*EXERCISE REQUIREMENTS:* Please restate exactly the lines of the data below, beginning with the line containing "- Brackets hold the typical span" and ending with the last line.
════════════════════
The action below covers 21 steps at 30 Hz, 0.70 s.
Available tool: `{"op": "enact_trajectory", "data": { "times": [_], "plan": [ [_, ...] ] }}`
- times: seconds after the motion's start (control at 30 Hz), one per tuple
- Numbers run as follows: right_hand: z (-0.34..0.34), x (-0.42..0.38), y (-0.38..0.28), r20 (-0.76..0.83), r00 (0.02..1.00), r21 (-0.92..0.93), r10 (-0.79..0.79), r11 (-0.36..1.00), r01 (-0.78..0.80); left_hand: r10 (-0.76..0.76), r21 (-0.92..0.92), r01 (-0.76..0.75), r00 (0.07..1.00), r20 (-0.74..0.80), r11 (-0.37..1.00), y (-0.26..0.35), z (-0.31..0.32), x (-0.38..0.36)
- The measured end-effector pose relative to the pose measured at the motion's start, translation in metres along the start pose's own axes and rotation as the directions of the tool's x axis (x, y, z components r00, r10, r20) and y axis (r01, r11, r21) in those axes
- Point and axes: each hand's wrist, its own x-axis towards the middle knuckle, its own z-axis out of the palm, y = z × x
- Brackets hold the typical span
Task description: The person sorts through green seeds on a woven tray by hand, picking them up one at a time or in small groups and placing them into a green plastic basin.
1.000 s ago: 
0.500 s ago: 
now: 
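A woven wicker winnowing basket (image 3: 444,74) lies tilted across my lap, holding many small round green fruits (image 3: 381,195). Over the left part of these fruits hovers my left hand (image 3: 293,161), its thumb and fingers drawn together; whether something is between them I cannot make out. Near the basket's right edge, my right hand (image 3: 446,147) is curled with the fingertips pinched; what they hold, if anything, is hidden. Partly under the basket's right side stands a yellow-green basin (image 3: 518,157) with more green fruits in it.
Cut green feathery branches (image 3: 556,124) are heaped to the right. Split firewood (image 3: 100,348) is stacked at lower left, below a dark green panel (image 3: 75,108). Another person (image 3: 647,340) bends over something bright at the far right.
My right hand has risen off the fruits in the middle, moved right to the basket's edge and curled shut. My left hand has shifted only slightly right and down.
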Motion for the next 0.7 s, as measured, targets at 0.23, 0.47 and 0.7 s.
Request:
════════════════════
*ANSWER BOX:*
- Brackets hold the typical span
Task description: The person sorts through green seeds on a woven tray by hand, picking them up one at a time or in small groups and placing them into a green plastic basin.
1.000 s ago: 
0.500 s ago: 
now: 
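A woven wicker winnowing basket (image 3: 444,74) lies tilted across my lap, holding many small round green fruits (image 3: 381,195). Over the left part of these fruits hovers my left hand (image 3: 293,161), its thumb and fingers drawn together; whether something is between them I cannot make out. Near the basket's right edge, my right hand (image 3: 446,147) is curled with the fingertips pinched; what they hold, if anything, is hidden. Partly under the basket's right side stands a yellow-green basin (image 3: 518,157) with more green fruits in it.
Cut green feathery branches (image 3: 556,124) are heaped to the right. Split firewood (image 3: 100,348) is stacked at lower left, below a dark green panel (image 3: 75,108). Another person (image 3: 647,340) bends over something bright at the far right.
My right hand has risen off the fruits in the middle, moved right to the basket's edge and curled shut. My left hand has shifted only slightly right and down.
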Motion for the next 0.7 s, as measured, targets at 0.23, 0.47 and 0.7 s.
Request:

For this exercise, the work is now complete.